= International Register of Electors =

Canadian voter database

The International Register of Electors is a database of eligible electors for federal elections in Canada who reside outside Canada. It is maintained by Elections Canada, which also maintains the National Register of Electors.

==Voter registration==
A Canadian citizen who is resident outside the country may submit an application to Elections Canada either online, by fax, or by mail or courier service. The applicant must be a Canadian citizen and at least 18 years old on polling day. The application must include the last residential address of the applicant before departing Canada, and proof of identity.

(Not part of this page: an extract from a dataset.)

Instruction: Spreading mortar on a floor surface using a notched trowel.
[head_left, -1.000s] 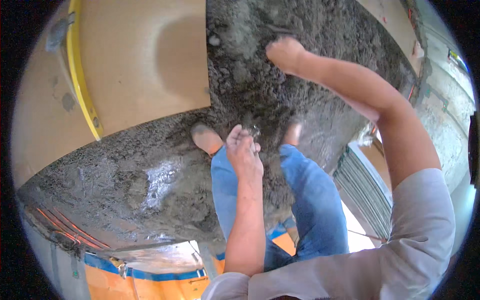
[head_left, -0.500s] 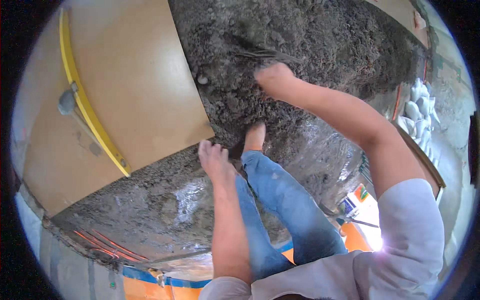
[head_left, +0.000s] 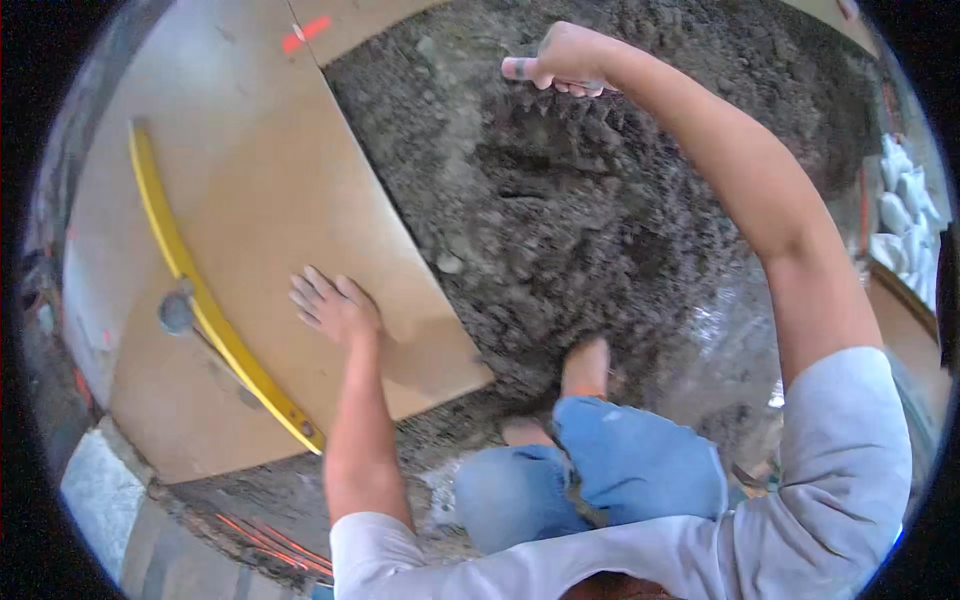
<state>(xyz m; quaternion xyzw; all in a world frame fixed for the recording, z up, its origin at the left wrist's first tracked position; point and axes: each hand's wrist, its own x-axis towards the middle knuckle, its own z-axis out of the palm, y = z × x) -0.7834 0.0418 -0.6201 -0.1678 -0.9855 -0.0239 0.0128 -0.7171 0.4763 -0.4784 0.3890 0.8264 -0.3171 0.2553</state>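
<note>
The left hand lay flat with fingers spread near the tile's right edge, bracing the crouched person. The right hand reached far forward, fist wrapped around a tool handle, over the rough mortar bed. A yellow level rested across the tile.

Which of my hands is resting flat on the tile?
Your left hand: its palm lies flat, fingers spread, on the tan tile near the yellow level. The right hand is out over the grey mortar, fingers curled.

A yellow level lies across the tan floor, white sacks far right.
</note>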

Once the application is approved, the elector will be added to the International Register of Electors and become eligible to vote for elections in the electoral district of their last Canadian address. The individual is notified by Elections Canada about inclusion in the register.

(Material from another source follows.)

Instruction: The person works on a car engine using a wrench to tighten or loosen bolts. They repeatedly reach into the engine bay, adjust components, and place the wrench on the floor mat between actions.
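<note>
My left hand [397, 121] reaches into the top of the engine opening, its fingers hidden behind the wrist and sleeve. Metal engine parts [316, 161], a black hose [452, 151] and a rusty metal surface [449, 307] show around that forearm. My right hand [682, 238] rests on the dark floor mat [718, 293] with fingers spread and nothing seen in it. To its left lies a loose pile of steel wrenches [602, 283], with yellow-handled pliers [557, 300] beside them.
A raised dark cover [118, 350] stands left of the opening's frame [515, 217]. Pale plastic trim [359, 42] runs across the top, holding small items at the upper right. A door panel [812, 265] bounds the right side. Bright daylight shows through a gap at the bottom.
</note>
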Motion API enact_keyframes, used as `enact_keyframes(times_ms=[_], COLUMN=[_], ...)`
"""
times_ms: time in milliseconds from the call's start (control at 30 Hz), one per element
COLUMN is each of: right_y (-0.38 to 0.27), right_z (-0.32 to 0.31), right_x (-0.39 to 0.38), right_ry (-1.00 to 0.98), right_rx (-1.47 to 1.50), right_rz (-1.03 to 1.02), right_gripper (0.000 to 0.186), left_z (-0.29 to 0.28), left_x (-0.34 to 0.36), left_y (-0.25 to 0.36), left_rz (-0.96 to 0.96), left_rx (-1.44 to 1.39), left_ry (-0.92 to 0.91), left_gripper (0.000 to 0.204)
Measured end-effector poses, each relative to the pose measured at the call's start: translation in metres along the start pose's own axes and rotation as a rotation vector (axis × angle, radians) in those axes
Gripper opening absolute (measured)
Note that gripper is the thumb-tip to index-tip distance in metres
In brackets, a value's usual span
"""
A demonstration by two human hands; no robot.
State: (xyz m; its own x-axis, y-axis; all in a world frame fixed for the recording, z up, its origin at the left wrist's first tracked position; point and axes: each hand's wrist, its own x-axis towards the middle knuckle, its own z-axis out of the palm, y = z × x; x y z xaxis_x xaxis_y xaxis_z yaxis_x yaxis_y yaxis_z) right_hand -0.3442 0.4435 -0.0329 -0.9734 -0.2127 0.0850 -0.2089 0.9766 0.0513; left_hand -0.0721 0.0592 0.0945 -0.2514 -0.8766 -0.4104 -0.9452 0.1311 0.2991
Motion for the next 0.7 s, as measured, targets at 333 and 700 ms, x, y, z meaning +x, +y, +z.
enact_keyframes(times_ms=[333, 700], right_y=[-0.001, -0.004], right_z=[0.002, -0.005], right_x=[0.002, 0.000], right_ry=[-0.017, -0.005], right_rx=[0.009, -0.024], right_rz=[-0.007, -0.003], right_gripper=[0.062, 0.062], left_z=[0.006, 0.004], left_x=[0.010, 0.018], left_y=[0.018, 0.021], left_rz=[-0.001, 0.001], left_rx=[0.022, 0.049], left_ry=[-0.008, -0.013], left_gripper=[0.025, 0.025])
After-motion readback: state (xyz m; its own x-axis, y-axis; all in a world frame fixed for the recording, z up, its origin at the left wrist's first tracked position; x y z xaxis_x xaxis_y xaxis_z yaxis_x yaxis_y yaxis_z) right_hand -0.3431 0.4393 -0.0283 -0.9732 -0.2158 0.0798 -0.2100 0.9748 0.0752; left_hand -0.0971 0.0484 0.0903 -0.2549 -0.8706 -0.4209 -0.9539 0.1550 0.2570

Before 2019, eligibility expired for expatriate Canadians once they resided outside the country more than five years. With the grant of royal assent to the Elections Modernization Act of 2019, this condition was eliminated, and any citizen living abroad more than five years were also qualified to cast ballots.

==Voting==
When an election is called, those entered into the International Register of Electors will be sent a voting kit for that election that contains a ballot, voting instructions, a prepaid return envelope to the Elections Canada Ottawa office, an outer (electoral riding) envelope, and an inner (voting) envelope. Elections Canada does not maintain offices outside Canada, and voting kits and polling stations are not available at embassies, consulates, or high commissions.

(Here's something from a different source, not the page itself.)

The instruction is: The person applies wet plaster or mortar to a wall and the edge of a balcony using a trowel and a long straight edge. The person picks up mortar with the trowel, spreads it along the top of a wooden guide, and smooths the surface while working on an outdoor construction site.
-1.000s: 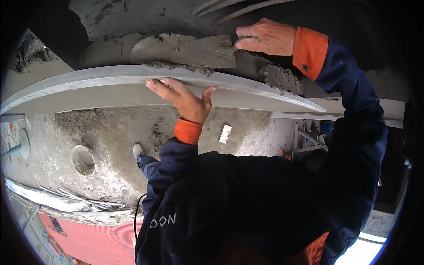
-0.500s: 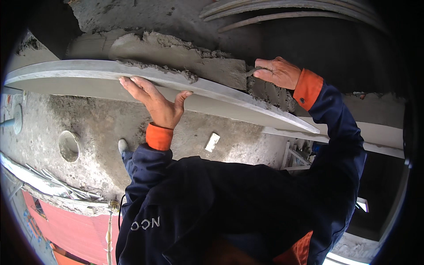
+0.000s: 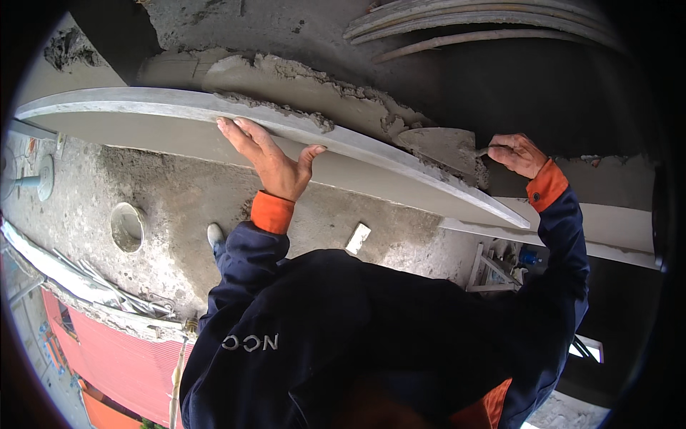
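Concrete floor (image 3: 171, 179) lies below the left hand (image 3: 275, 168), its spread fingers against the long board (image 3: 371, 150). Just left of the right hand (image 3: 518, 154), whose fingers grip it, the trowel (image 3: 443, 145) has shifted rightward, now meeting mortar (image 3: 314, 96) nearer the board's right end.

navy jacket (image 3: 357, 307), orange cuffs (image 3: 272, 212), dark snap (image 3: 536, 196), pale lettering (image 3: 250, 342), light shoe (image 3: 214, 234).

Grey floor (image 3: 175, 247) — round bucket (image 3: 134, 217), pale block (image 3: 358, 238)
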The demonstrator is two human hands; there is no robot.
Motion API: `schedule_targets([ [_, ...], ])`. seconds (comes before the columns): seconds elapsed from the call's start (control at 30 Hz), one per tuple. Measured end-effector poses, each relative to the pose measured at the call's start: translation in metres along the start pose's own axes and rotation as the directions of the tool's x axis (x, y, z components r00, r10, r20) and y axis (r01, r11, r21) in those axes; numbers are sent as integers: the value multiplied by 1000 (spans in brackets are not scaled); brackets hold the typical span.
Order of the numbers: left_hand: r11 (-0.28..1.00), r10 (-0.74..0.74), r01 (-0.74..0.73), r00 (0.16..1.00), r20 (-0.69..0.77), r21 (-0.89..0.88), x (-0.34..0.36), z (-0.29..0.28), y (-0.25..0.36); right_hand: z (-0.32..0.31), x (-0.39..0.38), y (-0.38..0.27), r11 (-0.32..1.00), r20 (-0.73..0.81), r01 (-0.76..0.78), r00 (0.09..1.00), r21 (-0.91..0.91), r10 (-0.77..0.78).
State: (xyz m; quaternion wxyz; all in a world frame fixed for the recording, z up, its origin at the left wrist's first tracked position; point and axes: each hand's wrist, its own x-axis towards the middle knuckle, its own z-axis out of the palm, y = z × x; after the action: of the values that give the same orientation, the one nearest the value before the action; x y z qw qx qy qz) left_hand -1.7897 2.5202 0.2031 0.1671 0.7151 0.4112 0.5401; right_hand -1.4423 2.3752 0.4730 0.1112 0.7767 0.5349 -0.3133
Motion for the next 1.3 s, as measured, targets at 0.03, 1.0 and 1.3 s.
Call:
schedule_targets([
  [0.03,1000,3,-3,1000,-5,5,0,0,-2,-2,-5,-3,992,-8,-94,995,83,95],
  [1.0,995,-73,70,997,-39,-70,0,-6,-9,20,138,-295,925,106,239,954,295,-281],
  [1.3,995,-84,83,996,-9,-61,-4,-7,-6,-19,175,-253,923,-25,377,926,73,-376],
])
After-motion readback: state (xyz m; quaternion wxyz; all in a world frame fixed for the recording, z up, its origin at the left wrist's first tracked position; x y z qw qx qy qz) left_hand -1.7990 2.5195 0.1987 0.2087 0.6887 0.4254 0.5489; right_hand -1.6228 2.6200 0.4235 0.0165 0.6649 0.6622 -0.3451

The completed ballot is enclosed in the blank inner envelope, which is then sealed and enclosed in the outer envelope on which is printed the elector's name and electoral riding. This is sealed and signed, then enclosed within the prepaid return envelope. The purpose of this system is to ensure vote secrecy. The elector must ensure the ballot arrives at Elections Canada Ottawa office by the stated date. Late ballots, and those with unsigned declarations (on the outer voting envelope), will not be counted.

==Legacy==
In 2015, there were 44,843 individuals recorded in the International Register of Electors. In 2019, there were 83,774. of which 34,144 cast a ballot in the 2019 Canadian federal election. In comparison with other government services, 235,686 Canadian citizens declared being abroad to Global Affairs Canada in 2019, and about 240,000 passports and travel documents are issued to Canadian citizens abroad annually. A 2022 Statistics Canada report estimated the Canadian diaspora of citizens living abroad (including children) at 4 million in 2016, or 12.6% of the population.